Reproductive system disorders: infrequently - erectile dysfunction.

Others: often - edema; infrequently - increased fatigue; rarely, thirst.

Influence on the results of laboratory and instrumental studies: infrequently - an increase in the activity of amylase in the blood plasma, a decrease in the number of platelets, a decrease in the number of leukocytes, a decrease in the number of lymphocytes, an increase in the content of creatine and creatinine in the blood plasma, a decrease in hemoglobin, an increase in the concentration of urea in the blood plasma, an increase in the concentration triglycerides in the blood plasma, an increase in the concentration of cholesterol in the blood plasma, a decrease in hematocrit, an increase in the activity of LDH in the blood plasma, an increase in the content of potassium in the blood plasma; rarely - an increase in the concentration of glucose in the blood plasma, lengthening of APTT, a decrease in the number of erythrocytes, an increase in the activity of alkaline phosphatase in the blood plasma.

* HP observed during the post-marketing observation period.

** Non-infectious diarrhea and liver disorders observed in phase III studies were more common with concomitant use of colchicine.

*** Additional information regarding the development of acute attacks of gout in the section 'Special instructions'.

Description of individual IOs

In the period of post-marketing use, there have been rare reports of severe allergic reactions (hypersensitivity reactions), including Stevens-Johnson syndrome, toxic epidermal necrolysis, anaphylactic reactions and shock.

Stevens-Johnson syndrome and toxic epidermal necrolysis are characterized by a progressive skin rash associated with bullous skin or mucous membranes, and eye irritation.
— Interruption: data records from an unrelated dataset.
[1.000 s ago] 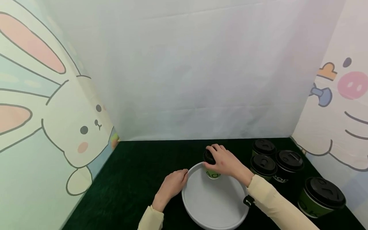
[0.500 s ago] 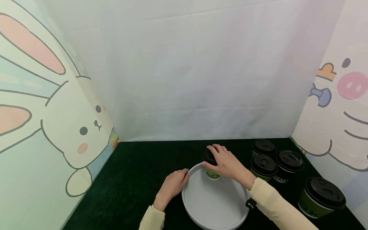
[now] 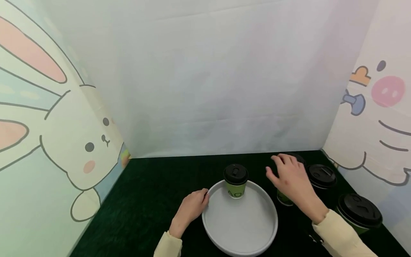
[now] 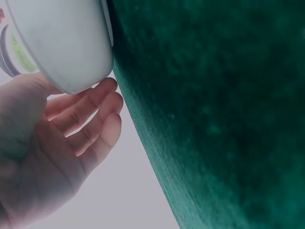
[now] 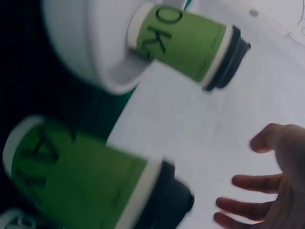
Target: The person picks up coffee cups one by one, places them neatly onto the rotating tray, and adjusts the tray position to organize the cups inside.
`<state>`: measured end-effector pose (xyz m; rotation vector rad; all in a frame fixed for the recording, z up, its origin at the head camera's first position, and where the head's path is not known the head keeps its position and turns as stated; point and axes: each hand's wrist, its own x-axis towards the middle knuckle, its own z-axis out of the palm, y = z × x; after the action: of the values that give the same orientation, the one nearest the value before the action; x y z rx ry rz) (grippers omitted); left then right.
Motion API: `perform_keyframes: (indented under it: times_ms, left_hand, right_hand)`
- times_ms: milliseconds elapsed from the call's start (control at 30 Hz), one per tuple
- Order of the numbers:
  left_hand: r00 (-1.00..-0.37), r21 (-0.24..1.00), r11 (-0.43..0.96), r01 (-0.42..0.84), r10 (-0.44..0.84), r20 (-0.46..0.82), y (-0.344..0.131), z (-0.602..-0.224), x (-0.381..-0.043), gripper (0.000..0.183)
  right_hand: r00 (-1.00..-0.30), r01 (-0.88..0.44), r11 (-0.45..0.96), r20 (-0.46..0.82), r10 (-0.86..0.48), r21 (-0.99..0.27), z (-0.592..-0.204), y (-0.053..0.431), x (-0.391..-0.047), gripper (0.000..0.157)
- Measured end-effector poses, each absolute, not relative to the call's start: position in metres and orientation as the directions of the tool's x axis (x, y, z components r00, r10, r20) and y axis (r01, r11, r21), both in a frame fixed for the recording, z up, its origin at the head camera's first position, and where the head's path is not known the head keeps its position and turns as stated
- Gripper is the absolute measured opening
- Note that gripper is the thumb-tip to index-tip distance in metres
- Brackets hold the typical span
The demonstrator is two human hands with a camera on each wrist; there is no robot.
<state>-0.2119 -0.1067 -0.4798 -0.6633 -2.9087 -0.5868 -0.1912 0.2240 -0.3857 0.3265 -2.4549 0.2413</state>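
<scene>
A green paper coffee cup [image 3: 236,181] with a black lid stands upright near the far rim of a round light-grey tray [image 3: 242,226]. My left hand [image 3: 191,207] grips the tray's left rim; in the left wrist view the fingers [image 4: 97,102] lie against its outer wall. Over to the right, my right hand [image 3: 295,182] hovers with spread fingers at another green coffee cup [image 3: 284,198], partly hiding it. Nothing is between those fingers in the right wrist view, where this second cup [image 5: 86,167] looks apart from the hand [image 5: 283,176].
Beyond the right hand stand a black-lidded dark cup [image 3: 322,176] and one more lidded cup [image 3: 297,158], mostly hidden. A larger green cup [image 3: 359,212] is at the right front. Dark green cloth [image 3: 154,200] covers the table, with printed curtains around it.
My right hand has let go of the cup on the tray and moved right to the other cups, its fingers spreading. The left hand keeps its place on the rim.
</scene>
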Motion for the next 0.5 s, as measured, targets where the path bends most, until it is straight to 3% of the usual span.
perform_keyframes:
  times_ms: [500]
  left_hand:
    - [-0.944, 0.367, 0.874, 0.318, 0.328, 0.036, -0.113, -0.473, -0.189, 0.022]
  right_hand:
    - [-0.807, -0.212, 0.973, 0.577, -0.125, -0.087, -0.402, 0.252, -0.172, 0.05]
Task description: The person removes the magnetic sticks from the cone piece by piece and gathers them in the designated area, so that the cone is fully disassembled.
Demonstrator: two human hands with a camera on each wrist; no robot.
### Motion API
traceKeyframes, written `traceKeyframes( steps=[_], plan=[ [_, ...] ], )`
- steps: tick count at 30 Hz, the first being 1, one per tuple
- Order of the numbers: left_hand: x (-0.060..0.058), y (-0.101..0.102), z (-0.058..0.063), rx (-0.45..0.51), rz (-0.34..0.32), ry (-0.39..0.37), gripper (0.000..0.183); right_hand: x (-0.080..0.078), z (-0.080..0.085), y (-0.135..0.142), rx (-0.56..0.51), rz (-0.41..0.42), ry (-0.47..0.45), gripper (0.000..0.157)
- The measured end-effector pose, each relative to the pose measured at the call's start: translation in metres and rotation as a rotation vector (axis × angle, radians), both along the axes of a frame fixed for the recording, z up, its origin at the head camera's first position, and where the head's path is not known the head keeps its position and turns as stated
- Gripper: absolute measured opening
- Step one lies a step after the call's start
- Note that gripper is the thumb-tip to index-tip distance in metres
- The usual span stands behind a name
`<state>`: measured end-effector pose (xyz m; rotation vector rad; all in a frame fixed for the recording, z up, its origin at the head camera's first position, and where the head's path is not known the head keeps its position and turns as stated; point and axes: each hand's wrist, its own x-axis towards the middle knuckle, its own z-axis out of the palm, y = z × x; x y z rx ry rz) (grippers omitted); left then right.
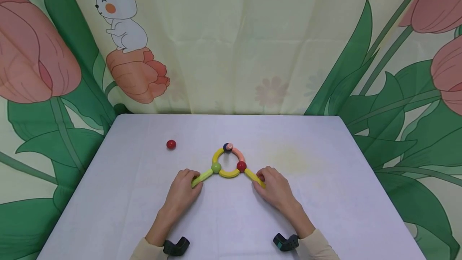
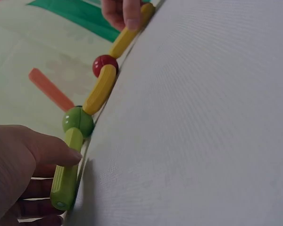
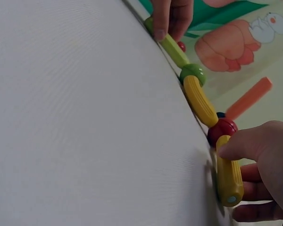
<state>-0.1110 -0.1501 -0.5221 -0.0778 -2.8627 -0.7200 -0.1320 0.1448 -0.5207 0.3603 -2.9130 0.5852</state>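
Observation:
A ring of curved magnetic rods and balls lies on the table, with a green ball point(image 1: 216, 167), a red ball point(image 1: 241, 166) and a dark blue ball point(image 1: 226, 148) as its joints. Two curved yellow rods point(image 1: 229, 174) and a curved pink rod point(image 1: 239, 154) form the ring. An orange-pink straight rod point(image 3: 249, 98) sticks up from the dark blue ball. My left hand point(image 1: 183, 191) pinches a light green rod point(image 2: 67, 179) attached to the green ball. A straight yellow rod point(image 3: 230, 176) on the red ball is pinched by my right hand point(image 1: 276, 188).
A loose red ball point(image 1: 171, 144) lies on the white table point(image 1: 144, 212), left of the ring. Behind the table hangs a curtain point(image 1: 223, 43) printed with tulips and a rabbit. Dark wrist cameras point(image 1: 176, 246) sit on both forearms.

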Motion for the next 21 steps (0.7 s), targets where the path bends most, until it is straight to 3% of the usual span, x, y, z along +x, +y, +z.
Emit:
traceKeyframes(
  steps=[10,21],
  plan=[
    [-0.009,0.01,0.011,0.051,-0.038,-0.031,0.047,-0.015,0.019,-0.006,-0.054,0.022,0.029,0.036],
    [-0.032,0.034,0.019,0.098,-0.094,-0.075,0.047,-0.043,0.035,-0.032,-0.137,0.091,0.029,0.04]
  ],
)
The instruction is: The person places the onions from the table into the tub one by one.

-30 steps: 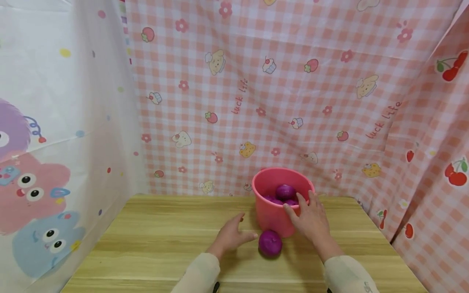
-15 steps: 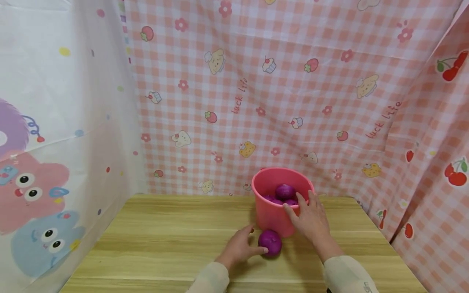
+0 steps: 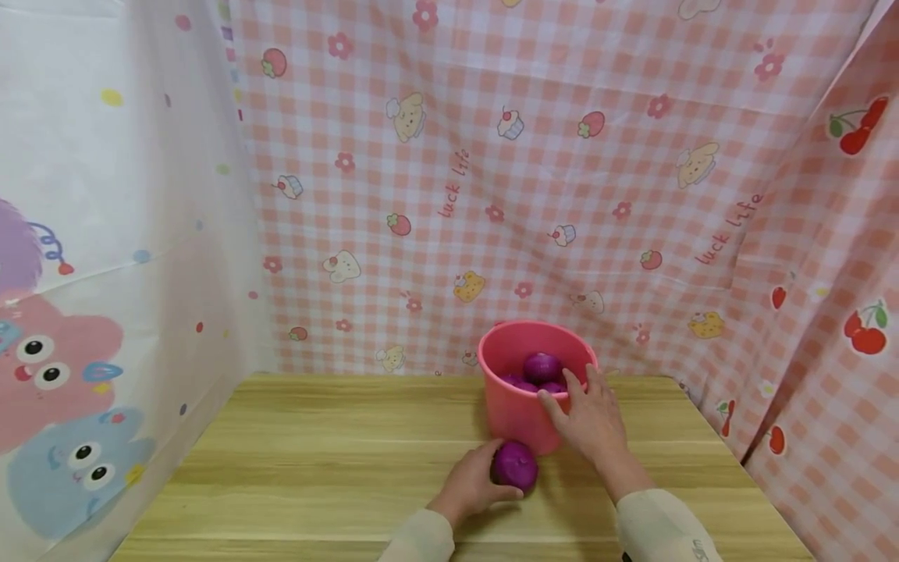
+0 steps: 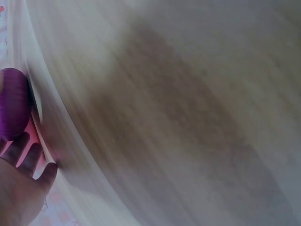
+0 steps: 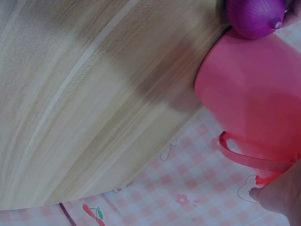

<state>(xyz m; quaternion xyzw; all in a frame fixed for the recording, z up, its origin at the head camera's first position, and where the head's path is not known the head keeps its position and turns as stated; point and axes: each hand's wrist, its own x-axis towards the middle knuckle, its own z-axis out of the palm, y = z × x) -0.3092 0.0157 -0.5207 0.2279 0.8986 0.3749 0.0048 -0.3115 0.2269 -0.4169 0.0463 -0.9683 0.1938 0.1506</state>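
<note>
A purple onion [image 3: 516, 467] sits on the table in front of a pink bucket [image 3: 523, 417]. My left hand [image 3: 474, 482] is around its left side, thumb in front and fingers behind. In the left wrist view the onion [image 4: 13, 103] shows at the left edge, with the left hand's fingers [image 4: 30, 160] beside it. Several more purple onions [image 3: 542, 367] lie inside the bucket. My right hand [image 3: 593, 417] holds the bucket's right front rim, its fingers spread along it. The right wrist view shows part of that hand [image 5: 280, 195] by the rim.
The wooden table [image 3: 316, 468] reaches back to a pink checked curtain [image 3: 393, 297]. A white printed cloth [image 3: 182, 297] hangs at the left. The bucket's handle [image 5: 249, 160] hangs down its side in the right wrist view.
My left hand has moved right and forward to the onion on the table and come around it. My right hand has stayed at the bucket's rim. The head view has shifted slightly.
</note>
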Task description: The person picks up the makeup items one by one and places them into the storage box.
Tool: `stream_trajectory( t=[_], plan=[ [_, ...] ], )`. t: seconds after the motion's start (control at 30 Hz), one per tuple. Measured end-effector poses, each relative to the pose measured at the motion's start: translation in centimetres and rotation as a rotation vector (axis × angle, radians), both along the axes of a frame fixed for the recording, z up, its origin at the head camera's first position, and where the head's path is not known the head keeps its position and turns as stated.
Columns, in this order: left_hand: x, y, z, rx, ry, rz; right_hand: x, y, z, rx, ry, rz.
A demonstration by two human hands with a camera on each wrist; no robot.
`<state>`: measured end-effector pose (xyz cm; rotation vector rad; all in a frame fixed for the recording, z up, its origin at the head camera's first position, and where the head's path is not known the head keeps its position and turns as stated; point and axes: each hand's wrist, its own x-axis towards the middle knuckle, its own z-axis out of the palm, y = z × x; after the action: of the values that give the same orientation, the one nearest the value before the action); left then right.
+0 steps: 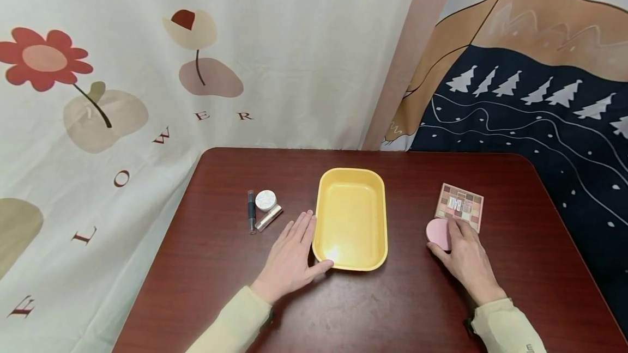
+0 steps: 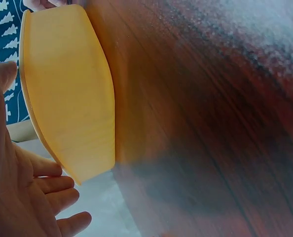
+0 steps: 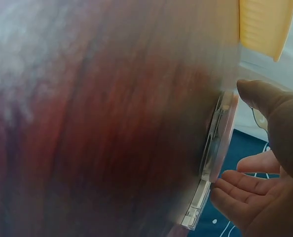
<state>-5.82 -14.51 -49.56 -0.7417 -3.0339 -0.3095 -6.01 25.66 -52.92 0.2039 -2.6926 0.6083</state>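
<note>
My left hand [image 1: 290, 261] lies flat along the near left side of a yellow plastic tray [image 1: 318, 189], its fingers straight and its thumb by the near rim. In the left wrist view the hand [image 2: 25, 192] is beside the tray's wall [image 2: 70, 89]. At the right, my right hand [image 1: 466, 260] holds a round pink compact [image 1: 438, 234] between thumb and fingers. The right wrist view shows the compact [image 3: 226, 136] on edge to the camera, its side shiny. Just beyond it lies a square eyeshadow palette [image 1: 461, 204], partly covered by the fingers.
Left of the tray are a dark slim tube [image 1: 252, 211], a round white-lidded jar [image 1: 265, 200] and a silvery lipstick-like tube [image 1: 269, 218], close together. The brown table [image 1: 235, 170] ends at a flower-print curtain [image 1: 294, 70] and a dark tree-print cloth [image 1: 515, 119].
</note>
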Motion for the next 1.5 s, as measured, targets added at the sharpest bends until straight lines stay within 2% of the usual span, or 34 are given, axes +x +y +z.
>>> stream_trajectory(
  t=[0.27,0.6,0.83,1.07,1.5],
  plan=[
    [-0.03,0.10,0.01,0.001,0.002,0.005,0.09,0.17,-0.26,0.001,-0.001,0.002],
    [-0.16,0.25,0.31,0.011,-0.001,-0.020,-0.14,-0.01,-0.33,-0.007,0.001,-0.004],
    [-0.38,0.35,0.72,0.058,-0.005,-0.031,-0.23,-0.22,-0.30,-0.021,-0.008,-0.013],
    [-0.44,0.40,0.78,0.124,-0.057,-0.023,-0.27,-0.46,-0.06,-0.022,-0.006,-0.031],
    [-0.54,0.48,0.81,0.158,-0.074,-0.013,-0.20,-0.74,0.05,-0.023,0.007,-0.045]
  ],
)
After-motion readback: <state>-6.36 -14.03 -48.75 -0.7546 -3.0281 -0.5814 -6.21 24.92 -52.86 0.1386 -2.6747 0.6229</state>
Hypersensitivity reactions to febuxostat can also manifest with the following symptoms: skin reactions characterized by infiltrative maculopapular rashes; generalized or exfoliative rash, as well as skin lesions, facial edema, fever, hematopoietic disorders such as thrombocytopenia and eosinophilia, and involvement of one or more organs (liver and kidney, including tubulointerstitial nephritis).

Gout attacks usually occur shortly after starting the drug and during the first months of therapy. Subsequently, the frequency of attacks decreases. It is recommended to prevent the development of acute gout attacks.

Tumor disintegration syndrome

In the FLORENCE study comparing the effects of febcostat and allopurinol (346 patients receiving chemotherapy for hematological malignancies and at moderate to high risk of developing tumor breakdown syndrome), side effects were noted in 22 patients (6.4%). In both groups (febuxostat group and allopurinol group), the incidence of side effects was the same (11 patients each, 6.4%). Most of the HP cases were mild to moderate. Overall, with the exception of the three HPs listed below, the FLORENCE study found no other safety profile for febuxostat in addition to that for gout.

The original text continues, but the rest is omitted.